A question. Do all molecules regardless of type (O2, N2 etc) exert the same pressure against each other, ie you couldn't *add* one type of molecule more than any other to a volume of air without the volume of air expanding out against neighbouring air? From a kinematic energy viewpoint, all molecules bounce up against neighbouring molecules (according to the temperature) regardless of type? I am trying to get my head around how the density of the air changes when water evaporation increases, like say in the morning hours. There's got to be more molecules fighting to be contained in the air, right? Of course if there was a temporary increase in the number of molecules in the air it would expand into the surrounding air and be dissipated. But the pressure surely increases in a fixed volume when water is turned into water vapor? So if one geographical area has more moist air and this moist air has not yet moved away by wind or dissipated into the surrounding area's air, then wouldn't this increased number of molecules in the air *add* to the pressure? Or is it negligible compared to the increase of pressure from the increased atomic mass in the same volume? Thanks. ;)
How does this account for SIZE of molecule? It doesn't make sense that you can have the same sized space filled with 1 billion of the largest molecules in existence, or just 1 billion of the smallest molecules in existence. Different molecules habe different physical sizes and take up different amounts of physical space. Not all gas molecules have the same mass.
Heavy generally refers to weight, while dense refers to density. It is more accurate to use the word dense in this context than heavy. The opposite of dense is sparse. When talking about a substance, rather than a specific object, heavy is implied to mean the same thing as dense, and light is implied to mean the same thing as sparse. So if someone asks you, "which is heavier, steel or aluminum?", the answer would be steel, since what they really mean is "which is denser, steel or aluminum?" You could have a 1-kg block of aluminum, and a 500 gram block of steel, and that specific piece of aluminum would be heavier than that specific piece of steel. But when you aren't given enough data to know what size objects we have in mind, it is implied that you assume we have equal volumes of each, in which case it is steel in general that is "heavier" than aluminum.
Yeah, if you have equal bulk pressures and equal temperatures, the moist air parcel will be less dense than the dry air parcel. Your equation is rho=P*M/(R*T). M is the variable that is the function of the air's absolute humidity, which is 28.9 kg/kmol for dry air, and decreases slightly from there, for humid air.

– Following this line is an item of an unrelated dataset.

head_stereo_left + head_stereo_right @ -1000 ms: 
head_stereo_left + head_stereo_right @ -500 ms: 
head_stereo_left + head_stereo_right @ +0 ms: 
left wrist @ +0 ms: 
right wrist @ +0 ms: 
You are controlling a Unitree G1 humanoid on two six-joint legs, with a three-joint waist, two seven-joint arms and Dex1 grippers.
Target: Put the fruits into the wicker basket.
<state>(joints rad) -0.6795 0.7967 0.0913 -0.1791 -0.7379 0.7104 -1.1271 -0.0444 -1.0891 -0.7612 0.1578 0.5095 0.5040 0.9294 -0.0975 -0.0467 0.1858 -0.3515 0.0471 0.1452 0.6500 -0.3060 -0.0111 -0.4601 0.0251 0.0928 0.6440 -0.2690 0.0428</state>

Unfortunately you are wrong. Moist air is more dense and heavier--always. You are misapplying Avogadro's Law. Look at a steam table. Water is NOT a gas at these temps. Simply put, H2O is in microdroplets: Read this carefully. It shows exactly where you are mistaken: www.thunderbolts.info/forum/phpBB3/viewtopic.php?f=8&t=16306
Very helpful. Explaining it in terms of molecular weight makes more sense now.
I’ve been having no a tough time grasping this concept. The dry line scenario makes sense. I’ve never really understood them, but I don’t live in an area with them, so I’ve never really dove into it.
I live in western Washington and my real world experience with this concept is that clouds are associated with cool temps, which is why I would think moist air is more dense. Clouds are heavy, but they “float” on the denser cooler layer, that’s why they have those flat bottoms. They’re like a dollop of whip cream (at least the pretty fair weather cumulus)
I’ve always used the fact that cold air is denser than warm air to explain thermal currents. I guess in most weather, this can double up. Cold and dry would be your heaviest, and warm and moist would be your lightest. This really helps drive home the concept of thunderstorms when you think about a pool of warm and moist air getting “pinched” between two cold and dense layers. Like a helium balloon, that pool of air is going to want to rise. Once it starts it can cause a chain reaction, which in satellite looks much like water boiling.
Wonderful explanation . Thank you sir .
Perfect explanation! Thank you very much!!
Great explanation, and easy to follow. Thanks for taking the time to teach what you know!
Thank you soooo much . I was breaking my head reading my text book . it just mentioned that increase of moisture , decrease in density . thanks a lotttttt . loved it .!!!!
Wonderfully explained
Very good presentation, You are the only one who properly explained it !!!
and now i understand why clouds are mostly high in the sky
Thanks for the video, great job!!!!! It did help me understand why moist air is less dense, I forgot that H20 is lighter than air, it doesn't seem like it would be but on the molecular level I guess it is.
is this the reason for no rain in The tropical deserts, because there is always the dry and hot air ?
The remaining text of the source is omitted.